→ **EXERCISE BRIEF**
The expected output is the data below, character for character, without its pictures.

→ **INPUT DATA**
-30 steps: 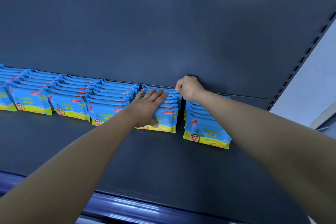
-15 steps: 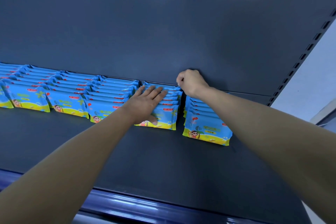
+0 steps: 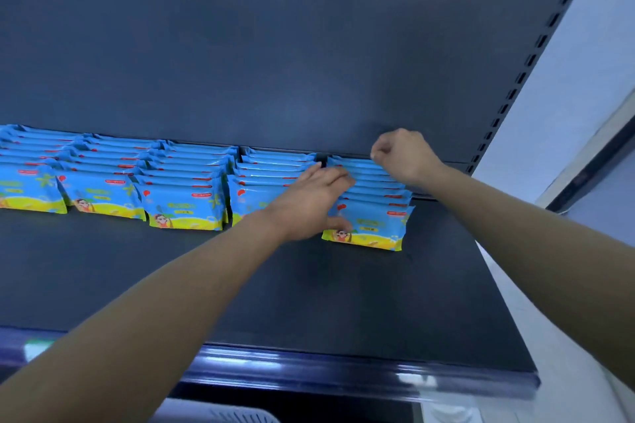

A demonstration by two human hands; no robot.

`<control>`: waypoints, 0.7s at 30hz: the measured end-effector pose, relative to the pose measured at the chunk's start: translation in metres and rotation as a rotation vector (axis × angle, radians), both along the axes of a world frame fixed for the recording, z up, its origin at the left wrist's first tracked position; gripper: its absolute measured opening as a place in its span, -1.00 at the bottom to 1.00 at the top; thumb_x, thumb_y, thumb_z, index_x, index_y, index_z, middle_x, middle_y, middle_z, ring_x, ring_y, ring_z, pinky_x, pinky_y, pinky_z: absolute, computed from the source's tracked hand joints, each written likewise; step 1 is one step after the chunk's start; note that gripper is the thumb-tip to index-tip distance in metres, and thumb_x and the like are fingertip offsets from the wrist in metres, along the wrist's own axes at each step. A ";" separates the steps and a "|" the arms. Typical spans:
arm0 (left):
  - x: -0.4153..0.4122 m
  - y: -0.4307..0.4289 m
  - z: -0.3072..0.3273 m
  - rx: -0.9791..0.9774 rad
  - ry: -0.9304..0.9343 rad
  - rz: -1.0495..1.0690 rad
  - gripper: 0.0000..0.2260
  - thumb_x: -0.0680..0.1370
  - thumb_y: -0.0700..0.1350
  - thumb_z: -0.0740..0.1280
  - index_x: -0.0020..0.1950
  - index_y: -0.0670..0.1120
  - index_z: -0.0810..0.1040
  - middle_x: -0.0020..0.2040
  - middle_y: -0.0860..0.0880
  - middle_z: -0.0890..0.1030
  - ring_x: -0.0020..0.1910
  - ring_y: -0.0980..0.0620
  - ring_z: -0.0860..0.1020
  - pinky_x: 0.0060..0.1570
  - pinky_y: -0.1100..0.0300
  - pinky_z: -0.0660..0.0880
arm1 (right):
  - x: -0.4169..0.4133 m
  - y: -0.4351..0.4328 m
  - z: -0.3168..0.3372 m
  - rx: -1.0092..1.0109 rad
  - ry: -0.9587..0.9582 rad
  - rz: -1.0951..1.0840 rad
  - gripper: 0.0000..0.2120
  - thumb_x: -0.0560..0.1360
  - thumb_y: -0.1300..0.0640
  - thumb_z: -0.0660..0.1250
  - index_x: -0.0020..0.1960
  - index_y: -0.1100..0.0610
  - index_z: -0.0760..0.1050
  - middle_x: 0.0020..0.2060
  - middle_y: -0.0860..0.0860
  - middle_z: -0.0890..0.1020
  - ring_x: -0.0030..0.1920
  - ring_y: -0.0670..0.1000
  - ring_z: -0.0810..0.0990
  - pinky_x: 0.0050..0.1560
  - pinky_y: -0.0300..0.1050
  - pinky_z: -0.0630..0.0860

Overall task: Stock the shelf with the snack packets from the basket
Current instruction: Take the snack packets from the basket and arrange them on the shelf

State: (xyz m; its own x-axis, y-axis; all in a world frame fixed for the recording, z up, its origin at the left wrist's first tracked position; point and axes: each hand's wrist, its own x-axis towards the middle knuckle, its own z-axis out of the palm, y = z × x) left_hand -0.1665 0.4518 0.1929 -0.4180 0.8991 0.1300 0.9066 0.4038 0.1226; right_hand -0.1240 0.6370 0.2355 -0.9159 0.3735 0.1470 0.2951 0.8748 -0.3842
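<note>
Blue-and-yellow snack packets stand upright in several front-to-back rows along the back of a dark shelf (image 3: 309, 302). The rightmost row (image 3: 374, 220) stands slightly apart from the row to its left (image 3: 261, 192). My left hand (image 3: 314, 204) lies over the left side of the rightmost row, fingers across the packet tops and thumb against the front packet's face. My right hand (image 3: 405, 154) is curled into a loose fist at the rear of that row, its fingertips at the top edge of the back packets by the shelf's back panel.
The shelf's dark back panel (image 3: 275, 45) rises behind the rows. A slotted upright (image 3: 515, 86) ends the shelf on the right, with a pale wall beyond. A glossy blue front rail (image 3: 343, 371) edges the shelf. A white ribbed object (image 3: 223, 415) shows below it.
My left hand has moved right, from the second-to-last row onto the rightmost row. My right hand has shifted right to the rear of that row. The view has shifted left.
</note>
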 end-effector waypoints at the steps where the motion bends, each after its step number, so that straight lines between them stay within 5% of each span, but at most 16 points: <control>1: 0.004 0.006 -0.002 -0.020 0.008 -0.008 -0.28 0.49 0.19 0.31 0.53 -0.07 0.13 0.51 -0.02 0.17 0.52 0.04 0.07 0.49 0.14 -0.18 | 0.007 0.004 -0.001 -0.006 -0.023 -0.037 -0.79 0.52 0.23 0.21 -0.04 0.26 0.61 -0.05 0.16 0.67 0.02 0.18 0.60 0.04 -0.01 0.55; 6: 0.012 0.023 -0.013 -0.057 0.083 0.031 -0.41 0.54 0.01 0.31 0.51 -0.09 0.18 0.47 -0.05 0.24 0.45 -0.06 0.19 0.49 0.14 -0.05 | 0.031 0.009 -0.005 -0.081 -0.214 -0.156 -0.71 0.56 0.29 0.12 0.18 0.32 0.52 0.13 0.25 0.57 0.18 0.23 0.52 0.13 -0.03 0.45; 10: 0.018 0.028 -0.014 -0.026 0.113 0.085 -0.48 0.56 -0.07 0.28 0.48 -0.10 0.22 0.44 -0.06 0.28 0.43 -0.06 0.22 0.46 0.16 -0.01 | 0.038 0.011 -0.001 -0.210 -0.166 -0.223 -0.69 0.56 0.33 0.11 0.23 0.33 0.49 0.17 0.26 0.54 0.21 0.21 0.51 0.16 -0.06 0.45; 13: 0.019 0.031 -0.015 -0.018 0.091 0.125 -0.46 0.53 0.00 0.32 0.45 -0.11 0.24 0.43 -0.09 0.27 0.44 -0.07 0.20 0.46 0.13 0.02 | 0.043 0.015 -0.001 -0.316 -0.122 -0.249 -0.73 0.56 0.32 0.11 0.15 0.35 0.51 0.13 0.25 0.56 0.20 0.19 0.52 -0.11 -0.21 0.44; 16: 0.021 0.032 -0.016 -0.053 0.048 0.177 -0.36 0.49 0.05 0.37 0.46 -0.12 0.18 0.49 -0.13 0.15 0.51 -0.13 0.07 0.49 0.05 -0.01 | 0.046 0.022 -0.014 -0.322 -0.230 -0.228 -0.78 0.57 0.27 0.12 -0.11 0.29 0.52 -0.04 0.15 0.61 0.12 0.11 0.55 0.04 -0.14 0.48; 18: 0.020 0.032 -0.016 -0.088 0.069 0.191 -0.34 0.51 0.05 0.35 0.49 -0.12 0.13 0.51 -0.13 0.14 0.52 -0.13 0.05 0.49 0.03 -0.03 | 0.048 0.019 -0.018 -0.710 -0.139 -0.261 -0.75 0.58 0.29 0.12 0.11 0.35 0.52 0.06 0.20 0.63 0.14 0.14 0.59 0.05 -0.10 0.52; 21: 0.020 0.033 -0.018 -0.118 0.126 0.200 -0.35 0.54 0.05 0.30 0.51 -0.14 0.09 0.50 -0.13 0.16 0.50 -0.13 0.09 0.49 0.03 -0.02 | 0.048 0.018 -0.019 -0.863 -0.106 -0.224 -0.71 0.60 0.31 0.07 0.20 0.30 0.51 0.07 0.14 0.64 0.06 0.09 0.64 -0.03 -0.14 0.60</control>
State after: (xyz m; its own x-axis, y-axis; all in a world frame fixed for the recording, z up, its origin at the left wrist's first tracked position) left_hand -0.1470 0.4843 0.1751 -0.5765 0.8120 0.0912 0.8122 0.5816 -0.0447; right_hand -0.0762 0.6547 0.2169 -0.8013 0.4860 -0.3489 0.4953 0.2117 -0.8425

→ **RESPONSE TO THE EXERCISE**
-30 steps: 
-15 steps: 
+0 steps: 

A demonstration by two human hands; no robot.

`<control>`: waypoints, 0.7s at 30hz: the measured end-effector pose, relative to the pose measured at the chunk's start: translation in metres and rotation as a rotation vector (axis × angle, radians), both along the axes of a world frame fixed for the recording, z up, its origin at the left wrist's first tracked position; gripper: its absolute measured opening as a place in its span, -1.00 at the bottom to 1.00 at the top; thumb_x, thumb_y, thumb_z, index_x, index_y, index_z, middle_x, middle_y, middle_z, ring_x, ring_y, ring_z, pinky_x, pinky_y, pinky_z: absolute, computed from the source's tracked hand joints, each written likewise; step 1 is one step after the chunk's start; note that gripper is the thumb-tip to index-tip distance in metres, and thumb_x and the like are fingertip offsets from the wrist in metres, along the wrist's own axes at each step. A ";" separates the steps and a "|" the arms. Typical spans:
arm0 (left):
  - x: -0.4153..0.4122 m
  - y: -0.4307..0.4289 m
  - z: -0.3072..0.3273 m
  - rx: -0.9791..0.9774 rad
  - ry: -0.9304..0.9343 rad
  - rz: -1.0495..1.0690 rad
  - gripper: 0.0000..0.2260
  - thumb_x: -0.0680..0.1370
  - thumb_y: -0.0700..0.1350
  - thumb_z: -0.0740..0.1280
  - index_x: -0.0020..0.1950
  - index_y: -0.0670..0.1120
  - index_z: -0.0810..0.1040
  - middle_x: -0.0020..0.2040
  - middle_y: -0.0860..0.0880
  - middle_z: -0.0890..0.1030
  - ring_x: -0.0020..0.1910
  - ring_y: -0.0980..0.0620
  - ring_z: -0.0860..0.1020
  - pinky_x: 0.0060..0.1570
  - pinky_y: -0.1100..0.0300
  - pinky_z: -0.0660..0.0880
arm1 (right):
  - x: -0.4169..0.4133 m
  - y: -0.4351..0.4328 m
  - z: -0.3168..0.3372 m
  - rx: -1.0092..1.0109 rad
  - ry: -0.9587..0.9582 rad
  - rz: -1.0951..1.0840 rad
  - gripper: 0.0000..0.2120
  - thumb_x: -0.0560..0.1360
  - thumb_y: -0.1300..0.0640
  - thumb_z: -0.0660..0.1250
  - index_x: -0.0020..0.1960
  - index_y: -0.1100..0.0610
  - index_z: -0.0760..0.1050
  - middle_x: 0.0020..0.2060
  - middle_y: -0.0860..0.0860
  - middle_z: -0.0890..0.1020
  - ring_x: -0.0030..0.1920
  - ring_y: -0.0670..0.1000
  - ring_z: -0.0810..0.0990
  - pinky_x: 0.0050..0.1560
  - pinky_y: -0.0300..0.1050
  - pinky_z: -0.0630..0.0860

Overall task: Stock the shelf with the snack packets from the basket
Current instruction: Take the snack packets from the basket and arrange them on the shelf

State: (xyz m; its own x-axis, y-axis; all in a world frame fixed for the recording, z up, its origin at the left wrist's first tracked position; point and axes: each hand's wrist, its own x-axis towards the middle knuckle, its own z-axis out of the palm, y = z × x) left_hand -0.1665 0.4518 0.1929 -0.4180 0.8991 0.1300 0.9066 0.4038 0.1226; right_hand -0.1240 0.6370 0.2355 -0.9159 0.3735 0.1470 0.2951 0.8748 -0.3842
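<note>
Blue-and-yellow snack packets stand upright in several front-to-back rows along the back of a dark shelf (image 3: 309, 302). The rightmost row (image 3: 374, 220) stands slightly apart from the row to its left (image 3: 261, 192). My left hand (image 3: 314, 204) lies over the left side of the rightmost row, fingers across the packet tops and thumb against the front packet's face. My right hand (image 3: 405, 154) is curled into a loose fist at the rear of that row, its fingertips at the top edge of the back packets by the shelf's back panel.
The shelf's dark back panel (image 3: 275, 45) rises behind the rows. A slotted upright (image 3: 515, 86) ends the shelf on the right, with a pale wall beyond. A glossy blue front rail (image 3: 343, 371) edges the shelf. A white ribbed object (image 3: 223, 415) shows below it.
My left hand has moved right, from the second-to-last row onto the rightmost row. My right hand has shifted right to the rear of that row. The view has shifted left.
</note>
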 end-effector waypoints at the steps where the motion bends, each after its step number, so that straight lines between them stay within 5% of each span, but at most 16 points: <control>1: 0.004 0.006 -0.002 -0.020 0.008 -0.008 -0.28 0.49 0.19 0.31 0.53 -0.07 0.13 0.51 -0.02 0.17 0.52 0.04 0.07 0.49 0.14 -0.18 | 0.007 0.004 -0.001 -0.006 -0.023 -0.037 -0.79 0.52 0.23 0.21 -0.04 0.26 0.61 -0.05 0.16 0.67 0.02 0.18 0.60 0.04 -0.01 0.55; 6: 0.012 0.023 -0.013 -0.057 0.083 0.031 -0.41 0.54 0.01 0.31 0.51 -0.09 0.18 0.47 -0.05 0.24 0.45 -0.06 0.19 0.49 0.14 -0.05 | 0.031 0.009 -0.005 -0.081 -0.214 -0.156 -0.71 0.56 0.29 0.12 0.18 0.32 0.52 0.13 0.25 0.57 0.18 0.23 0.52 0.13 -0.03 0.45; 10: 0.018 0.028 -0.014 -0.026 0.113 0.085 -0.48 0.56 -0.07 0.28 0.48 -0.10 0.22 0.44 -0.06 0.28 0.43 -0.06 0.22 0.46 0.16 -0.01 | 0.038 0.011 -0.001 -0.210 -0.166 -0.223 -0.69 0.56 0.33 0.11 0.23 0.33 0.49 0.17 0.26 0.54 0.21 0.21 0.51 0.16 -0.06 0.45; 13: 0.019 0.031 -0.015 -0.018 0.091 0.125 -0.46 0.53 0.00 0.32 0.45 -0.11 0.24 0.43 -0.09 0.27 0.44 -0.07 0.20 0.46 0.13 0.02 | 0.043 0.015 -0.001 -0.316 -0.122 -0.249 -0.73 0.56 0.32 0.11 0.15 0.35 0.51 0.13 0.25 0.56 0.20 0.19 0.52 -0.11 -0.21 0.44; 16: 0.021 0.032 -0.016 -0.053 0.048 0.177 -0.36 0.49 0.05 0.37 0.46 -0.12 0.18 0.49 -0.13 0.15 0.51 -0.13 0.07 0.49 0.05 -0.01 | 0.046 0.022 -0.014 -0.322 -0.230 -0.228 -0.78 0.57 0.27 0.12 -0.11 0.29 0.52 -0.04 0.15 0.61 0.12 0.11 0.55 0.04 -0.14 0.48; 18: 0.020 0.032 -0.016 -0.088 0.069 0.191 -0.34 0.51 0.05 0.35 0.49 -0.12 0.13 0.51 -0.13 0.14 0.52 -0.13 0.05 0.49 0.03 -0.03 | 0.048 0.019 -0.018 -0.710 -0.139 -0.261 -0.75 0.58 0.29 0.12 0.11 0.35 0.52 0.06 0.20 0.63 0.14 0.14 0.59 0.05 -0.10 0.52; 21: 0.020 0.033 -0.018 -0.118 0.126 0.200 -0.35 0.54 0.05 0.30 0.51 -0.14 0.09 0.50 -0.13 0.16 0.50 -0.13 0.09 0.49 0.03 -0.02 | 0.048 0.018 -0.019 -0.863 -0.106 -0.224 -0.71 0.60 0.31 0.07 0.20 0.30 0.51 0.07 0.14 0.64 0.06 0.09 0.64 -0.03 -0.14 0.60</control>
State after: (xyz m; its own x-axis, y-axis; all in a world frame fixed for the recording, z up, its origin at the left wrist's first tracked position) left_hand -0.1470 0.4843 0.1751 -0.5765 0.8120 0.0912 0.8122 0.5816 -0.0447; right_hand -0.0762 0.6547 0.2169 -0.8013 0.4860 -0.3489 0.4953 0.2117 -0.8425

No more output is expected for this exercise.